Everything in the listing below must be reproduced exactly, apart from its images.

[[ Supplied material, beginning ]]

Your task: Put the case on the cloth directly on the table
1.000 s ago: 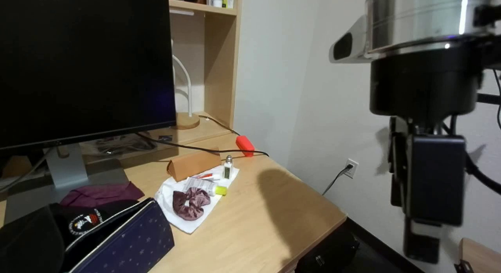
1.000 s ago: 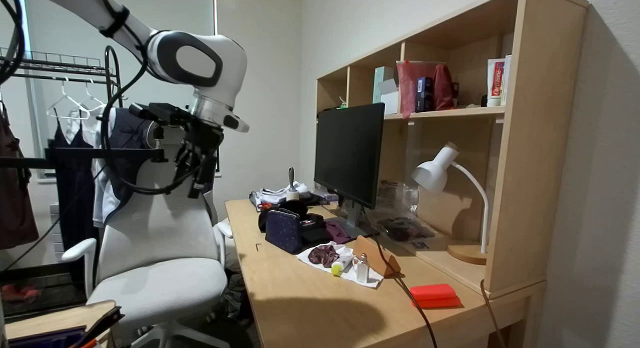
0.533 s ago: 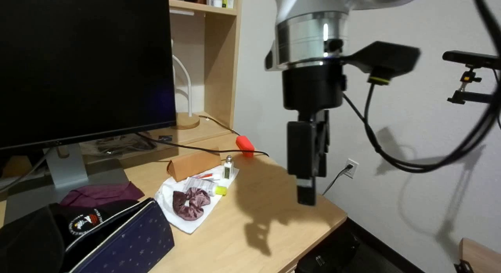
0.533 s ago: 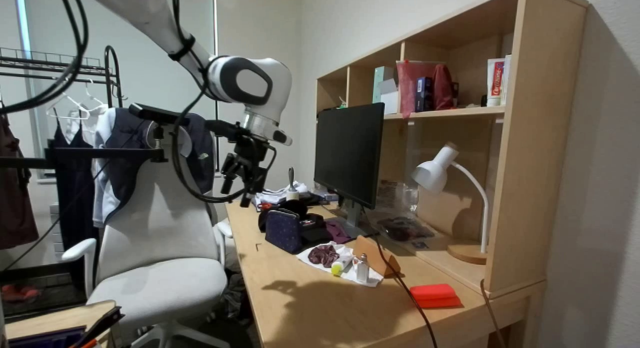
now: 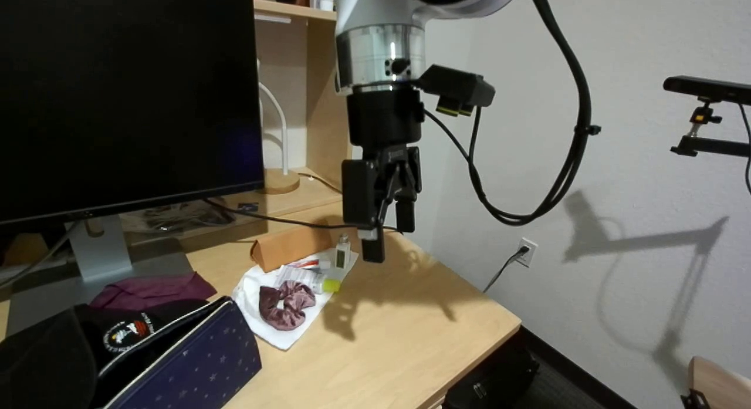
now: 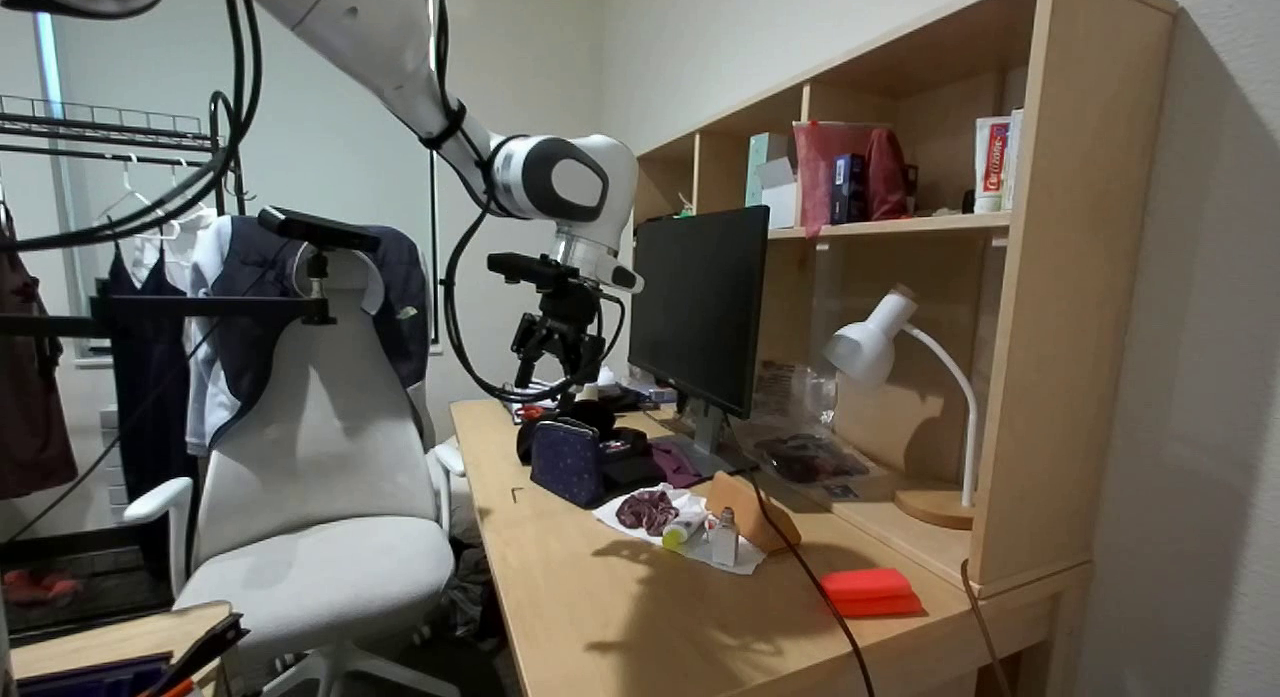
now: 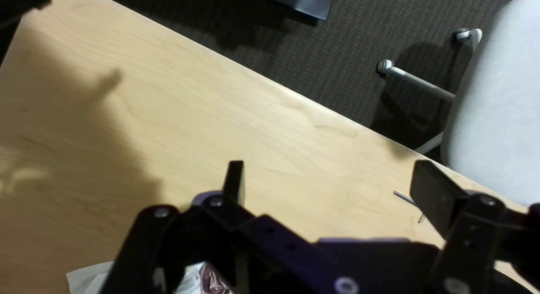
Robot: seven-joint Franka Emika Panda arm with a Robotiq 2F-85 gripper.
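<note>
Gripper (image 5: 389, 239) had swung farther in over the counter (image 5: 399, 356) since half a second earlier, while the tan case (image 5: 291, 246) had not shifted. Case stood at the edge of the white cloth (image 5: 248, 291) nearest the shelf unit (image 6: 1080, 277), ridge apparently up, a form that probably kept it steady and offered a narrow top to grip. Could not tell whether its base overlapped the cloth. Small bottle (image 5: 342, 250) stood upright near its end; yellow-capped tube (image 5: 311, 281) and scrunchie (image 5: 288, 318) lay on the cloth, likely weighting it. Black cable (image 5: 328, 226) ran close by the case, touching or not unclear; possible snag. Gripper pointed down, spread wide, nothing between its fingers, presumably set to straddle the case; lowering and closer approach remained.
</note>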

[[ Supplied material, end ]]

**Written response**
Your task: Put the case on the cloth directly on the table
1.000 s ago: 
1.000 s ago: 
0.533 s ago: 
0.533 s ago: 
now: 
now: 
now: 
Robot: seven-joint Franka Emika Panda arm with a Robotiq 2F-85 gripper.
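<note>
Gripper (image 5: 389, 239) had swung farther in over the counter (image 5: 399, 356) since half a second earlier, while the tan case (image 5: 291, 246) had not shifted. Case stood at the edge of the white cloth (image 5: 248, 291) nearest the shelf unit (image 6: 1080, 277), ridge apparently up, a form that probably kept it steady and offered a narrow top to grip. Could not tell whether its base overlapped the cloth. Small bottle (image 5: 342, 250) stood upright near its end; yellow-capped tube (image 5: 311, 281) and scrunchie (image 5: 288, 318) lay on the cloth, likely weighting it. Black cable (image 5: 328, 226) ran close by the case, touching or not unclear; possible snag. Gripper pointed down, spread wide, nothing between its fingers, presumably set to straddle the case; lowering and closer approach remained.
</note>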

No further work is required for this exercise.